Integrative Omics Defines Metabolic Biomarkers and Genetic Regulatory Mechanisms of Mortality Risk.
Peihao Liu, Bingxing An, Jumei Zheng, Qiao Wang, Zhirui Yang, Zhengda Li, Dawei Liu, Fan Ying, Jie Wen, Lingzhao Fang, Guiping Zhao
Abstract
Open AccessThe genetic and metabolic architecture of mortality risk represents a fundamental, yet poorly understood, challenge in human medicine and livestock breeding. Here serum metabolomics and multi-omics data is integrated in a designed 3-generation chicken model (n = 1,277) with divergent mortality. The analysis reveals a trade-off between heightened inflammatory responses and impaired growth in susceptible animals. To uncover the genetic underpinnings, 45,585 metabolite quantitative trait loci are identified, which are predominantly enriched among liver-specific regulatory variants. Using a machine learning approach, a robust 16-metabolite signature is established, including hexyl glucoside and pyrraline, that accurately predicts mortality risk. Importantly, these metabolites and their genetic loci offer practical targets for genomic selection in chicken breeding, providing a direct approach to enhance disease resistance and survival.
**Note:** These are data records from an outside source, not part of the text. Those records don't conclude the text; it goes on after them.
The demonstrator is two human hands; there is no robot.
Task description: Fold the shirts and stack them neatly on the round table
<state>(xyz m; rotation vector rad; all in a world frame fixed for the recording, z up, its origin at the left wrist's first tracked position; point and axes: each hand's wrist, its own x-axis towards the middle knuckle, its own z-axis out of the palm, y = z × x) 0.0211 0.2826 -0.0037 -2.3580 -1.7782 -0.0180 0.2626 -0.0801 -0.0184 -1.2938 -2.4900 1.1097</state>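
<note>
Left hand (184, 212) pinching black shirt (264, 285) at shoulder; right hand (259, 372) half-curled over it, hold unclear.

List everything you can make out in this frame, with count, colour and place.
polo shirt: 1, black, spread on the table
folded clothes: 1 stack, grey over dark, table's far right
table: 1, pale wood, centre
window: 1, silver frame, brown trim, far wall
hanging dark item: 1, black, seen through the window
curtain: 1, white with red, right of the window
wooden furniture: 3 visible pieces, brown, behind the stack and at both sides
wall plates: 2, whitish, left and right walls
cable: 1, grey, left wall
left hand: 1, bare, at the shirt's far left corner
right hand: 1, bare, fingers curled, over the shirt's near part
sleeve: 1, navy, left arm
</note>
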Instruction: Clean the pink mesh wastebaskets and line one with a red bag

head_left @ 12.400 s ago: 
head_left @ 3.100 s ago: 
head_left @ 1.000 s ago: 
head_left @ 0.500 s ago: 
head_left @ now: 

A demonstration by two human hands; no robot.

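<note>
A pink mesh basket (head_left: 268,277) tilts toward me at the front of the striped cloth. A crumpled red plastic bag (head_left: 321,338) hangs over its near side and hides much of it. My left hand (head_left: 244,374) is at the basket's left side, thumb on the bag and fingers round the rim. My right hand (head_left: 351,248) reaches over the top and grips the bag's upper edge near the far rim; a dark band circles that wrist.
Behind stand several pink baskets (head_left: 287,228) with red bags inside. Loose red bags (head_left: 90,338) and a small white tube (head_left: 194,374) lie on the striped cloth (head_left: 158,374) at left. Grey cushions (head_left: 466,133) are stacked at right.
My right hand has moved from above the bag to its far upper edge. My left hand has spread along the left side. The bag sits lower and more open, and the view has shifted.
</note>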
Cross-species comparison with human data revealed conserved metabolic dysregulation pathways, while also highlighting species-specific immuno-metabolic pathophysiology. Furthermore, the findings pinpoint butyrate-mediated microbiota-host interactions and the dual antioxidant functions of L-cysteine as critical regulatory mechanisms. Together, these results delineate an evolutionarily conserved immuno-metabolic framework for mortality risk, offering novel biomarkers for selective breeding and potential therapeutic targets for human metabolic diseases.